Спустя десятилетия я узнал доподлинно, что Иван Александрович Серов, прозванный за свою деятельность «Иваном Грозным», действительно в тридцать девятом году руководил арестом и выселением сотен тысяч людей из западных областей Украины и Белоруссии, в сороковом году возглавлял выселение литовцев, эстонцев и латышей из Прибалтики, в сорок первом — арестовал и переселил республику немцев Поволжья, потом, во время войны, под его единовластным начальством также полностью были арестованы и высланы некоторые народы Кавказа и крымские татары, а затем депортированы в тайгу и западные украинцы, поляки, прибалты, молдаване… В течение одиннадцати лет он действительно был главноначальствующим по массовым арестам и выселению целых народностей и народов, за что и впрямь был удостоен звания Герой Советского Союза и высших боевых и полководческих орденов.

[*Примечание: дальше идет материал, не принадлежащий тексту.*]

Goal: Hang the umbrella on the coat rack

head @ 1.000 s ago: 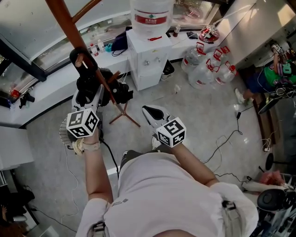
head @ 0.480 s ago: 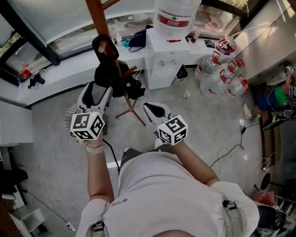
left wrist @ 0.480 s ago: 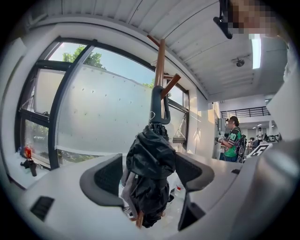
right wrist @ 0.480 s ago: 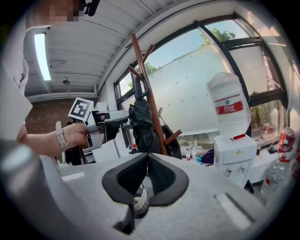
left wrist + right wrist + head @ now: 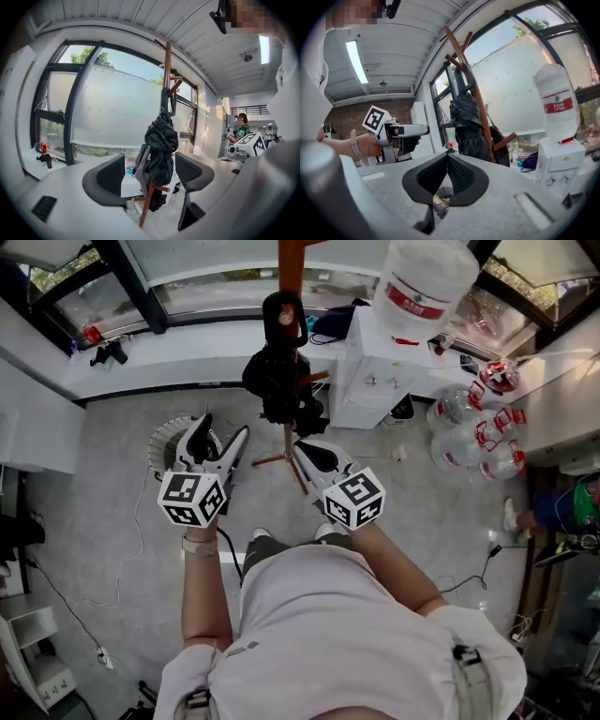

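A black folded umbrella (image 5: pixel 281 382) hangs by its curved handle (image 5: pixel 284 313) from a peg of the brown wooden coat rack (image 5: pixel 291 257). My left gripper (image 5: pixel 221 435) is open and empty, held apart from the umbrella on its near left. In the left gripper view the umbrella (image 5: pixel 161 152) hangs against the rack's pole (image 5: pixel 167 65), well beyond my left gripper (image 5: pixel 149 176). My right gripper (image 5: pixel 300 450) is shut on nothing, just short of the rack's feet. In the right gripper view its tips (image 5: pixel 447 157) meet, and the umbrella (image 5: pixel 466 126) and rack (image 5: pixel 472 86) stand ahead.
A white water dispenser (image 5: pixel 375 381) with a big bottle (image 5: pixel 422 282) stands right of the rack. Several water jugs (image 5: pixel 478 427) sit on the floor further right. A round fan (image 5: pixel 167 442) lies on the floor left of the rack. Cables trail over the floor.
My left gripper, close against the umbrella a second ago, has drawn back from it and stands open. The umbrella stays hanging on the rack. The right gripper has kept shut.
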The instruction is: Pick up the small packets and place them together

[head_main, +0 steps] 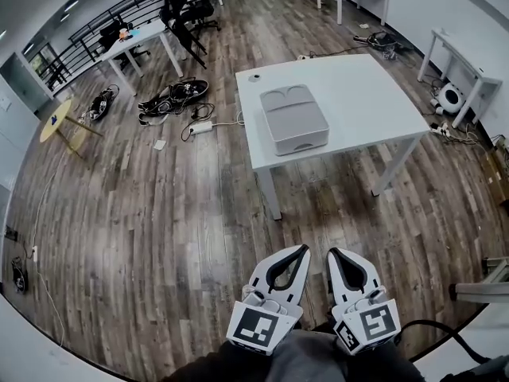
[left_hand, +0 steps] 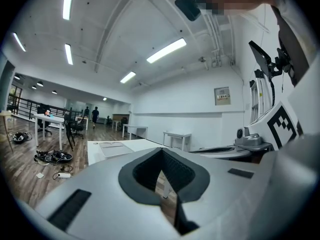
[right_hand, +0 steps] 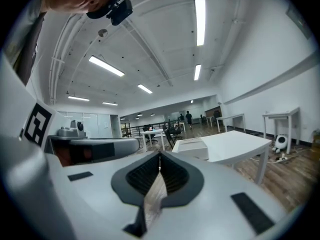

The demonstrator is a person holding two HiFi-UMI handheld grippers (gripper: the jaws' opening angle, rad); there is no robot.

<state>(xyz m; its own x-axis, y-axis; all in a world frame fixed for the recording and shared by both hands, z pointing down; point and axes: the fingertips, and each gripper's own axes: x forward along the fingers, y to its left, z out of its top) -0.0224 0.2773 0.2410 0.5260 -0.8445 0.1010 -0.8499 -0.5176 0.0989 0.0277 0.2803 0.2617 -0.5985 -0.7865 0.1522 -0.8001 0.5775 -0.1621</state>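
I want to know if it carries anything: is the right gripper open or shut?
Shut and empty. In its own view the right gripper has its jaw tips touching, with nothing between them.

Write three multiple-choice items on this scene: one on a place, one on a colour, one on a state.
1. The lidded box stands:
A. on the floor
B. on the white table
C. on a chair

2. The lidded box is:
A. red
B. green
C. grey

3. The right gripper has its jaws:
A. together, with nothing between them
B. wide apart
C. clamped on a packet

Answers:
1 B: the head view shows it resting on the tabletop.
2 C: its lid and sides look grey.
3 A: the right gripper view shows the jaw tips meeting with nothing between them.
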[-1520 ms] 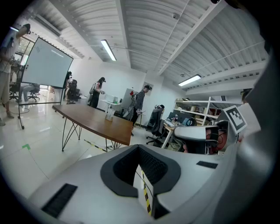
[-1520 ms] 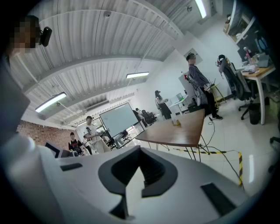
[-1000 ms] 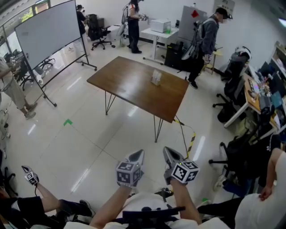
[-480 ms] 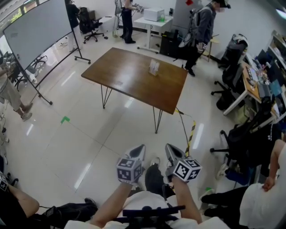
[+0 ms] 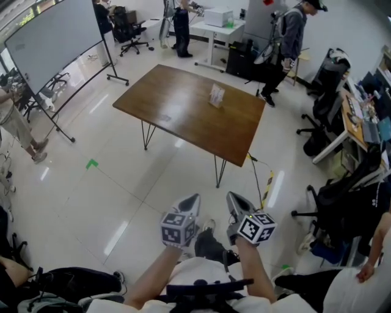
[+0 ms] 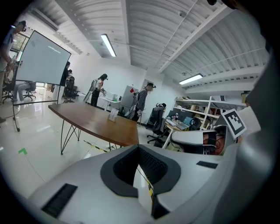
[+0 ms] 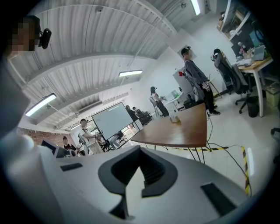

Как выяснилось впоследствии, более миллиона человек из переселенных комиссаром государственной безопасности Серовым в тайгу и среднеазиатские пустыни, погибли, однако он отделался легким испугом и, спустя четыре десятилетия после войны, жил в том же правительственном, печально известном доме на набережной, выращивал клубнику и цветы на государственной даче. Его, без преувеличения, самого чудовищного после Ежова и Берии палача, даже не судили…
33. После отлупа
Судьба или жизнь щелкнула меня утром на отборочном строевом смотре по носу, и весьма чувствительно. Все было правильно и закономерно: война, сохранив жизнь, многих изувечила и обезобразила — так что же было им таким делать на параде победителей?
Но и в страшном сне я не мог предположить, что за такую мелочь, ерунду — всего-то еле заметный шрам на правой щеке — меня безоговорочно отбракуют и выкинут из списка участников и лишат мечты пройти в парадном строю победителей мимо Мавзолея.
Я впервые ощутил себя не боевым офицером, а пошлым неудачником, кандидатом на штатские шмотки.